◆ **EXERCISE OBJECTIVE**:
Within the entries below, the lines from the one with "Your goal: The" through the one with "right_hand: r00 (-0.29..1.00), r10" are to be set down exactly, both ends kept.

◆ **RECORDS FOR THIS TASK**:
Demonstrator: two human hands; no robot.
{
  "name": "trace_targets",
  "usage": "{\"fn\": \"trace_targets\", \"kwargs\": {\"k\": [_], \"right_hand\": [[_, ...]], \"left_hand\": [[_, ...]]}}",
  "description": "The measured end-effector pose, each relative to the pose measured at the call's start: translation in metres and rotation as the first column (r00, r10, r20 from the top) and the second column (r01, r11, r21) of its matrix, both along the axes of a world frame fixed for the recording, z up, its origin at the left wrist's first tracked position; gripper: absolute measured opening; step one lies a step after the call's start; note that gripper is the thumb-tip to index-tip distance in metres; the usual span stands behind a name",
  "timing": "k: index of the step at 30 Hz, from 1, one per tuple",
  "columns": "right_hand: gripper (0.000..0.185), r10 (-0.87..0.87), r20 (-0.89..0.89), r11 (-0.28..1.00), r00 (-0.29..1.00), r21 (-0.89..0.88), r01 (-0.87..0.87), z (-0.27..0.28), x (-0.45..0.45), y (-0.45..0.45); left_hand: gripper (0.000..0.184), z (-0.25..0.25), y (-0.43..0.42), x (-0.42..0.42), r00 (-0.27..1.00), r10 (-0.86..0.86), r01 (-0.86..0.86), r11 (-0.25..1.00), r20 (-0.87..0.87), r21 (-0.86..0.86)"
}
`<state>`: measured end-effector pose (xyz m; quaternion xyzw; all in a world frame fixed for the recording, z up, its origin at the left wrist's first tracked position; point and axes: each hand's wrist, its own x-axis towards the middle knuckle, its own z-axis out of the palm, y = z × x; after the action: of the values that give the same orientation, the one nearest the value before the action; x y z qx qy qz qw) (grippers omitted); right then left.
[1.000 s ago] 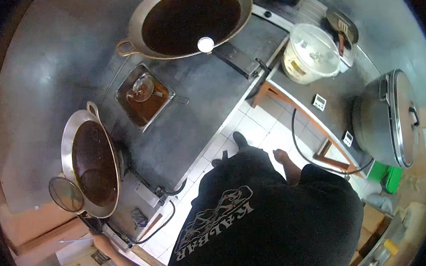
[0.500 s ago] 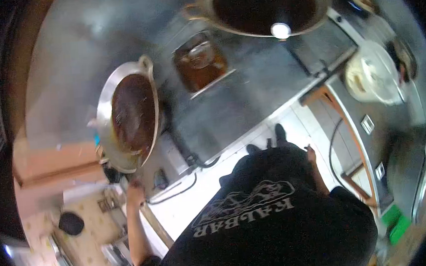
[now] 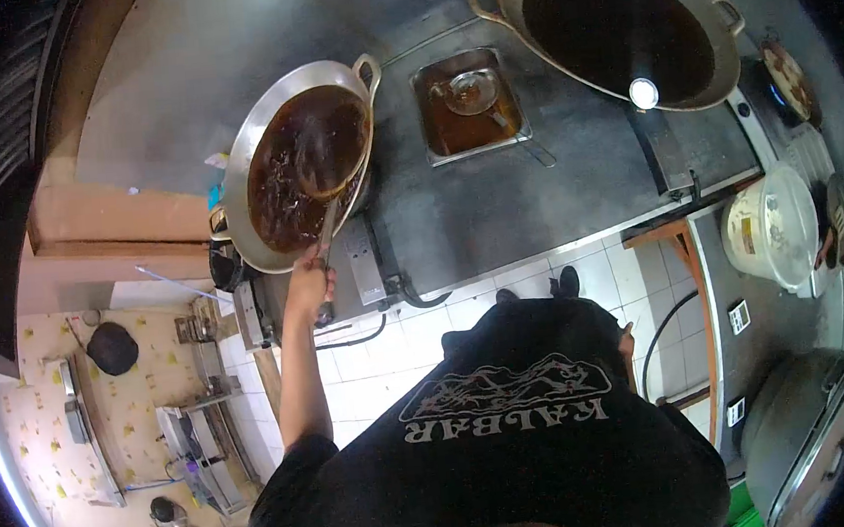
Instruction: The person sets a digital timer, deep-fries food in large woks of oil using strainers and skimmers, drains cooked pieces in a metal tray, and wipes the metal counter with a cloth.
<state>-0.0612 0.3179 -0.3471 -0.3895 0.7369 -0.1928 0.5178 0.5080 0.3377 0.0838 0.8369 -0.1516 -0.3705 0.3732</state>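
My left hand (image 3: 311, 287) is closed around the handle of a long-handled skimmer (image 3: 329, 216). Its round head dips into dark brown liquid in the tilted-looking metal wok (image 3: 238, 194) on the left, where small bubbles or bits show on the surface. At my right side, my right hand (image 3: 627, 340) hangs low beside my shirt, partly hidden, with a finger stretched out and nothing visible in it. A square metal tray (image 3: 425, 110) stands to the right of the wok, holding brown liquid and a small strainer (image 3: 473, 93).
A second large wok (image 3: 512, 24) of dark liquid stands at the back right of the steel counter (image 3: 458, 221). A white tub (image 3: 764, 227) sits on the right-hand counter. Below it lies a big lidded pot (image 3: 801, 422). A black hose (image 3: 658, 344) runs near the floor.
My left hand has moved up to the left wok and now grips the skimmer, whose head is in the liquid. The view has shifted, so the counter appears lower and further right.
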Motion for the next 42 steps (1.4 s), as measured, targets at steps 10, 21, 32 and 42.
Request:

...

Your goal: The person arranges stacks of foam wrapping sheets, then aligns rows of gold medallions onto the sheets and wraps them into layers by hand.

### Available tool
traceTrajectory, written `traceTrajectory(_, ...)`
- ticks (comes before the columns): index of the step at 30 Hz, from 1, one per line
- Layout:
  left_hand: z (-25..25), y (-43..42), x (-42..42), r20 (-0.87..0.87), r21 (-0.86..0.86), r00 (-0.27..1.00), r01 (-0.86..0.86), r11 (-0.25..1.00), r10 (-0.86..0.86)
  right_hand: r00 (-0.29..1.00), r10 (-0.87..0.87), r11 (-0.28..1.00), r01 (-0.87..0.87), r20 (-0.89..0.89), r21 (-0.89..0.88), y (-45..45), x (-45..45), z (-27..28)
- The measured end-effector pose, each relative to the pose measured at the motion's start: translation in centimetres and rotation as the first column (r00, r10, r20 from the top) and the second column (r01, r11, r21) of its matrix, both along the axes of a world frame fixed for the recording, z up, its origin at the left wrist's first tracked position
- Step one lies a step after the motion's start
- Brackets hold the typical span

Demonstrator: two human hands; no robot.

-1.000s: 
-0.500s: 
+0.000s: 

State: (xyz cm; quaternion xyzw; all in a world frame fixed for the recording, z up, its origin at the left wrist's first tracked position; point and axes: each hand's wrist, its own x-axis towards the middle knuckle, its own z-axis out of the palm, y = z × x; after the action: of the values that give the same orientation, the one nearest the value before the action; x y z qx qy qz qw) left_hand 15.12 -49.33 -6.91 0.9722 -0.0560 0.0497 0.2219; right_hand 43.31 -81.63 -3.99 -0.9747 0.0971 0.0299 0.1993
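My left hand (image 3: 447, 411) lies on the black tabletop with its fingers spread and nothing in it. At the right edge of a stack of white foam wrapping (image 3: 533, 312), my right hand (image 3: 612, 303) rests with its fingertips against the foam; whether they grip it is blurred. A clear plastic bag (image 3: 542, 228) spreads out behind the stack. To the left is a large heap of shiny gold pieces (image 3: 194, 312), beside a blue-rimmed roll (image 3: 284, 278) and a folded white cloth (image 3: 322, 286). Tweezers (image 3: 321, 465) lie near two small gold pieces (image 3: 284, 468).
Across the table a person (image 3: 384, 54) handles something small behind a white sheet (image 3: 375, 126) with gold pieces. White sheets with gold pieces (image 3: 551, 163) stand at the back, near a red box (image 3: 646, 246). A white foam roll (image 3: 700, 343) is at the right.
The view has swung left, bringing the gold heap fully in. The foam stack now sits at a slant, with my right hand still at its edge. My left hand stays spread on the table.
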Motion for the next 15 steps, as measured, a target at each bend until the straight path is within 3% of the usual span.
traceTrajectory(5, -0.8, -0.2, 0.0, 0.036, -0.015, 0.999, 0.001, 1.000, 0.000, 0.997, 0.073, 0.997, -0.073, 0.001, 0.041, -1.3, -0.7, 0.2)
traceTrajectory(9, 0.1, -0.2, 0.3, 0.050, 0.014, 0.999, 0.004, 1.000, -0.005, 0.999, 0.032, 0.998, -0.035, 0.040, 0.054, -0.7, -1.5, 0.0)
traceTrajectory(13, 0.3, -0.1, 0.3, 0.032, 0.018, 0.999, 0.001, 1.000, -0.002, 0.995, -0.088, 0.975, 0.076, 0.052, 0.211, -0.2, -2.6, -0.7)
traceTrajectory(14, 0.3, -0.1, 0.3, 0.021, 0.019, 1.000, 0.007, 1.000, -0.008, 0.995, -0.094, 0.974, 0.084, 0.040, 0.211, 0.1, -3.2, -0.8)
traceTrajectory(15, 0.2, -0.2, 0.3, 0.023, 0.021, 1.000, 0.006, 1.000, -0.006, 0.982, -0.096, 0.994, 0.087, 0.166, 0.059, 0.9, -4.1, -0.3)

◆ **TASK ANSWER**:
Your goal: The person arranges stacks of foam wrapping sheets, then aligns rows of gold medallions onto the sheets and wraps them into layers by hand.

### Available tool
traceTrajectory, written `traceTrajectory(_, ...)`
- ticks (comes before the columns): index of the step at 30 Hz, from 1, one per line
- Layout:
  left_hand: z (-25..25), y (-43..42), x (-42..42), r20 (-0.87..0.87), r21 (-0.86..0.86), r00 (-0.27..1.00), r01 (-0.86..0.86), r11 (-0.25..1.00), r10 (-0.86..0.86)
  right_hand: r00 (-0.29..1.00), r10 (-0.87..0.87), r11 (-0.28..1.00), r01 (-0.87..0.87), r20 (-0.89..0.89), r21 (-0.89..0.88), y (-45..45), x (-45..45), z (-27..28)

The exercise requires nothing else.